TASK TO COMPLETE: From the data underneath, reproduce exactly the stretch that begins at the line with "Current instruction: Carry" and ends after the line with "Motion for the".

SUPPLIED RECORDS:
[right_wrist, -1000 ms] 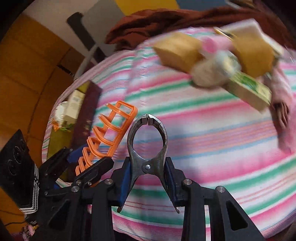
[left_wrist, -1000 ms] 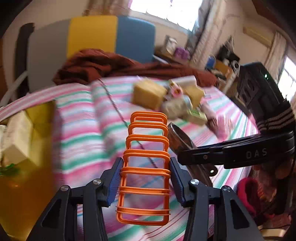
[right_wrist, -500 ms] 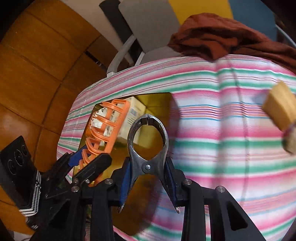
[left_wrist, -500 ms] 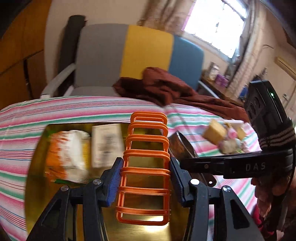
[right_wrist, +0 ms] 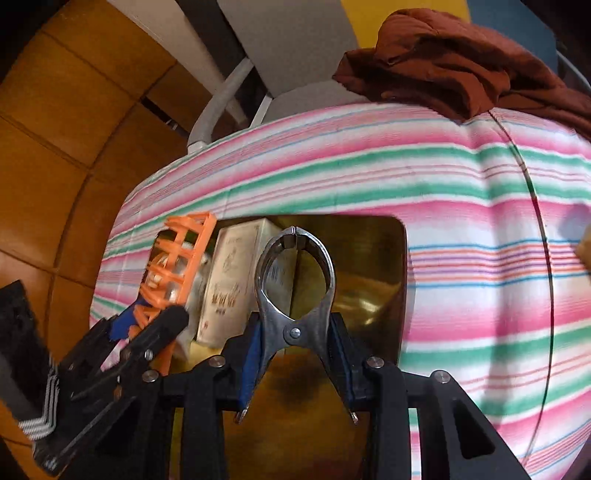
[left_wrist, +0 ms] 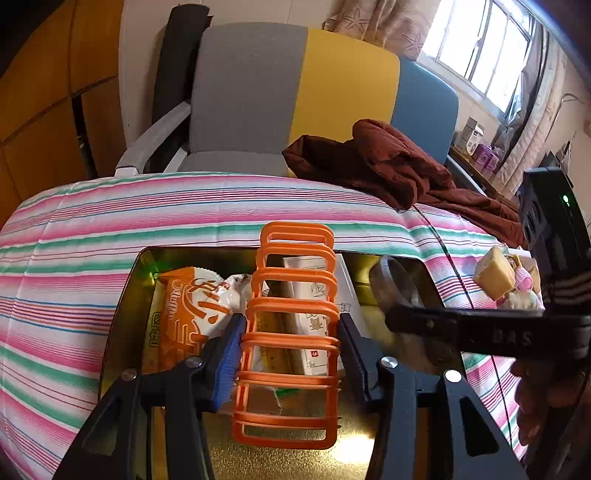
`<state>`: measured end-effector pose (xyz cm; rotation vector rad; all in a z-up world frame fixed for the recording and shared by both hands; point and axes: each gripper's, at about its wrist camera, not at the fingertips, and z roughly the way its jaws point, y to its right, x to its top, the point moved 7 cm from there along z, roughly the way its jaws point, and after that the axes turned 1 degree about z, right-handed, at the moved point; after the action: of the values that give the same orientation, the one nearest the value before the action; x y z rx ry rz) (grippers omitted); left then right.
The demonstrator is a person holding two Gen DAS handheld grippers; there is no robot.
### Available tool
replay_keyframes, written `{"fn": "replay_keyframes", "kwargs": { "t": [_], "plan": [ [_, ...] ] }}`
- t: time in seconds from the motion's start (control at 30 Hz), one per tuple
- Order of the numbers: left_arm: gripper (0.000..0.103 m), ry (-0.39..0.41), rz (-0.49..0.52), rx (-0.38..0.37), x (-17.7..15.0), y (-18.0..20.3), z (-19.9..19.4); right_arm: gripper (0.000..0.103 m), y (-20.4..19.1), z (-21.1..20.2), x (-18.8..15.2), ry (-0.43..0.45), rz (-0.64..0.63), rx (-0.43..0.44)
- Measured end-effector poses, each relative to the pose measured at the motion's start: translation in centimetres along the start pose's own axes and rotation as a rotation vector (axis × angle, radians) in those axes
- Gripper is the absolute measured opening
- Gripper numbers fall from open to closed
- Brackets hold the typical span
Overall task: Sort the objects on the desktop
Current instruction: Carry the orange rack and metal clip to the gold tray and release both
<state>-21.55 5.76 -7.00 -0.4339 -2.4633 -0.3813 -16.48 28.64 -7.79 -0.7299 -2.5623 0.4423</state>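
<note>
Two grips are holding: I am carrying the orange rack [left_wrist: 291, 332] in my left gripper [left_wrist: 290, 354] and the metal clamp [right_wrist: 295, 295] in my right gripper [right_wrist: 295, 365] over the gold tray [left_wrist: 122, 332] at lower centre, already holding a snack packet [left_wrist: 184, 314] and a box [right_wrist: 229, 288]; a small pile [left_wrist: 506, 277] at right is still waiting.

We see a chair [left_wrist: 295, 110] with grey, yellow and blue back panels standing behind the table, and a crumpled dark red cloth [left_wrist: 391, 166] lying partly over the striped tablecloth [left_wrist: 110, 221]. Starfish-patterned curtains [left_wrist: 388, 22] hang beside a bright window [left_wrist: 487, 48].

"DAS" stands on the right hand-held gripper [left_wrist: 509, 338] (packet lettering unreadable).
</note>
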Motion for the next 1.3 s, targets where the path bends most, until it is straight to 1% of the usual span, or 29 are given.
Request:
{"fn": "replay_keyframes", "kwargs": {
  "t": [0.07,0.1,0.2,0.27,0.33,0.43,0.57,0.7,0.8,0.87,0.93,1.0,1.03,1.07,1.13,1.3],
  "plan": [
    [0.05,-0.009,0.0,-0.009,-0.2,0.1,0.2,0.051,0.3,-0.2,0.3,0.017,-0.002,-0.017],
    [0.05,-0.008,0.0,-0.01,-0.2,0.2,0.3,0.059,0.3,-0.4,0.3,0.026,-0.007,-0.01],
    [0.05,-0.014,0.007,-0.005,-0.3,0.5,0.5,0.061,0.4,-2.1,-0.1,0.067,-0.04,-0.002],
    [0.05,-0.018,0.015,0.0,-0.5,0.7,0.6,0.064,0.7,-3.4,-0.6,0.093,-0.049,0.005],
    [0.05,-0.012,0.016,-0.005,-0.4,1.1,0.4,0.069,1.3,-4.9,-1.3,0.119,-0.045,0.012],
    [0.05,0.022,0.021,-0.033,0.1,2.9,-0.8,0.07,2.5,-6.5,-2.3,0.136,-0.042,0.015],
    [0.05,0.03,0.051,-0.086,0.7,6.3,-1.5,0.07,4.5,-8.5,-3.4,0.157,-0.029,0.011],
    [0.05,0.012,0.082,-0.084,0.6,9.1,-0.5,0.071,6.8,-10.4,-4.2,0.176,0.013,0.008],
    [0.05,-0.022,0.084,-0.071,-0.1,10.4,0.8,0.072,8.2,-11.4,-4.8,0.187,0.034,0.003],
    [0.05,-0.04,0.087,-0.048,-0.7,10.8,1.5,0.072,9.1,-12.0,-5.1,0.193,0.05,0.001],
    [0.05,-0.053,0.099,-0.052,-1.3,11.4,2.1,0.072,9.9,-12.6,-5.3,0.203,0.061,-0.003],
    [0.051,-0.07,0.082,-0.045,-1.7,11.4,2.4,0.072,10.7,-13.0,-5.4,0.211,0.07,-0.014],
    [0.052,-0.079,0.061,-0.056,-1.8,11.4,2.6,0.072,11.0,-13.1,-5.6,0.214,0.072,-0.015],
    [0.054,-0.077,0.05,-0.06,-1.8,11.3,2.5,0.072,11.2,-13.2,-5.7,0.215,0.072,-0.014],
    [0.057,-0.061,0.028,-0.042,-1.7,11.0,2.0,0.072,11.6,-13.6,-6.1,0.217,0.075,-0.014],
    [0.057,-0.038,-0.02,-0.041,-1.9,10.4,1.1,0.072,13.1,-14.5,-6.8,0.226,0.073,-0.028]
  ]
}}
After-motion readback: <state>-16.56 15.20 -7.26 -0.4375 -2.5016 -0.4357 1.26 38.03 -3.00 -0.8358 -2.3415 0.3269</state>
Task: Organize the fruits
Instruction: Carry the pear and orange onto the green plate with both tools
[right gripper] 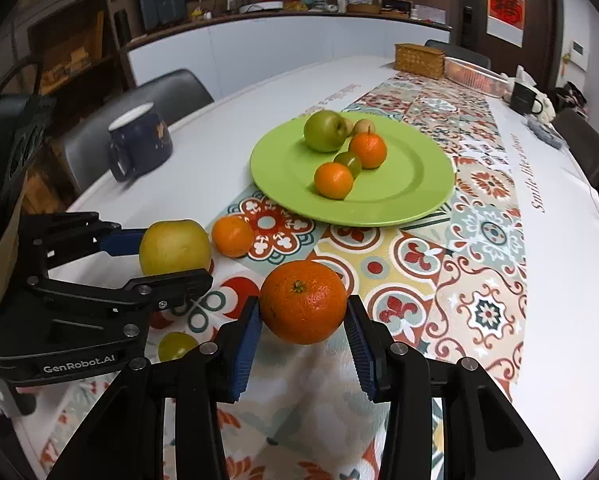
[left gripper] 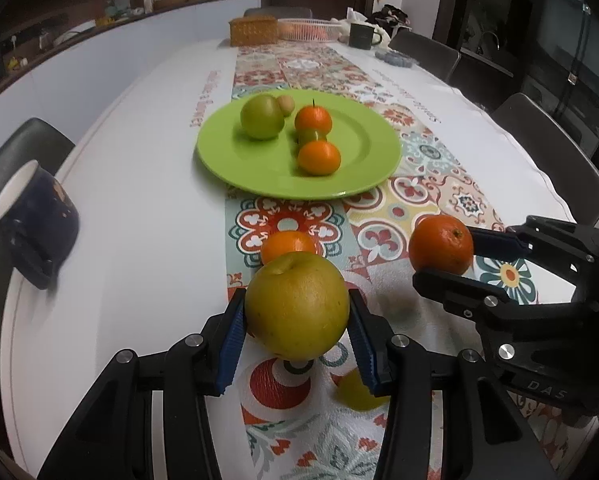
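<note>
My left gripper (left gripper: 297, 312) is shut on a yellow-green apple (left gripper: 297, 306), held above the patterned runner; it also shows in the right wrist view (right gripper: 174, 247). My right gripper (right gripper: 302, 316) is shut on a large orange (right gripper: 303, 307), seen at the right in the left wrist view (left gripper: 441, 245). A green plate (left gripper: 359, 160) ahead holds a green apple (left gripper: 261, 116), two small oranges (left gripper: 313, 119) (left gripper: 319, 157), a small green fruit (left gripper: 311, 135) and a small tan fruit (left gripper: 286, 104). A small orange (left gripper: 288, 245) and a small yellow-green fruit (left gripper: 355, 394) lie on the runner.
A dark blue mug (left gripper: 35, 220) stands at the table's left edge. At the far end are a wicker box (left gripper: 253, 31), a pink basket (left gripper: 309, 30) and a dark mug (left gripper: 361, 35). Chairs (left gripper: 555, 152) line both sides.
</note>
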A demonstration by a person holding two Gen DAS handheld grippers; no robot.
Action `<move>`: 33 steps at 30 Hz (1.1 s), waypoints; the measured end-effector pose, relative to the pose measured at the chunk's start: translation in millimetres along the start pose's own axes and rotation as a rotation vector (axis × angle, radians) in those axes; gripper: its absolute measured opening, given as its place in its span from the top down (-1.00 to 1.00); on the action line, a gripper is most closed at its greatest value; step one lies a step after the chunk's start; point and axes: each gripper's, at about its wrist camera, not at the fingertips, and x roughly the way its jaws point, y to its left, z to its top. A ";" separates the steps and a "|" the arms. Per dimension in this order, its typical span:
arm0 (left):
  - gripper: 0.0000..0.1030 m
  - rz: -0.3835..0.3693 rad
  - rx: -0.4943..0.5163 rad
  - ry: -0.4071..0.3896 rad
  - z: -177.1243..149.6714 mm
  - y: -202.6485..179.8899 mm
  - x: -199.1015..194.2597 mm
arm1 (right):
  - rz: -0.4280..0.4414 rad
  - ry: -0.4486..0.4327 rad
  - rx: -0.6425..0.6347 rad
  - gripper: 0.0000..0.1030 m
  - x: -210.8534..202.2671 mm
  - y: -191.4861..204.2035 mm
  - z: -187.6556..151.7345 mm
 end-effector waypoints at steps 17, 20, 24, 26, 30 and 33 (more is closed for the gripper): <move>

ANSWER BOX:
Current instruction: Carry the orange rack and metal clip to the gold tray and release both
<state>-21.55 5.76 -7.00 -0.4339 -2.4633 -0.3813 -16.48 28.64 -7.79 -0.7299 -2.5623 0.4423</state>
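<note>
Two grips are holding: I am carrying the orange rack [left_wrist: 291, 332] in my left gripper [left_wrist: 290, 354] and the metal clamp [right_wrist: 295, 295] in my right gripper [right_wrist: 295, 365] over the gold tray [left_wrist: 122, 332] at lower centre, already holding a snack packet [left_wrist: 184, 314] and a box [right_wrist: 229, 288]; a small pile [left_wrist: 506, 277] at right is still waiting.

We see a chair [left_wrist: 295, 110] with grey, yellow and blue back panels standing behind the table, and a crumpled dark red cloth [left_wrist: 391, 166] lying partly over the striped tablecloth [left_wrist: 110, 221]. Starfish-patterned curtains [left_wrist: 388, 22] hang beside a bright window [left_wrist: 487, 48].

"DAS" stands on the right hand-held gripper [left_wrist: 509, 338] (packet lettering unreadable).
</note>
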Motion for the next 1.3 s, targets where the path bends most, until it is straight to 1% of the usual span, or 29 are given.

This exercise is done.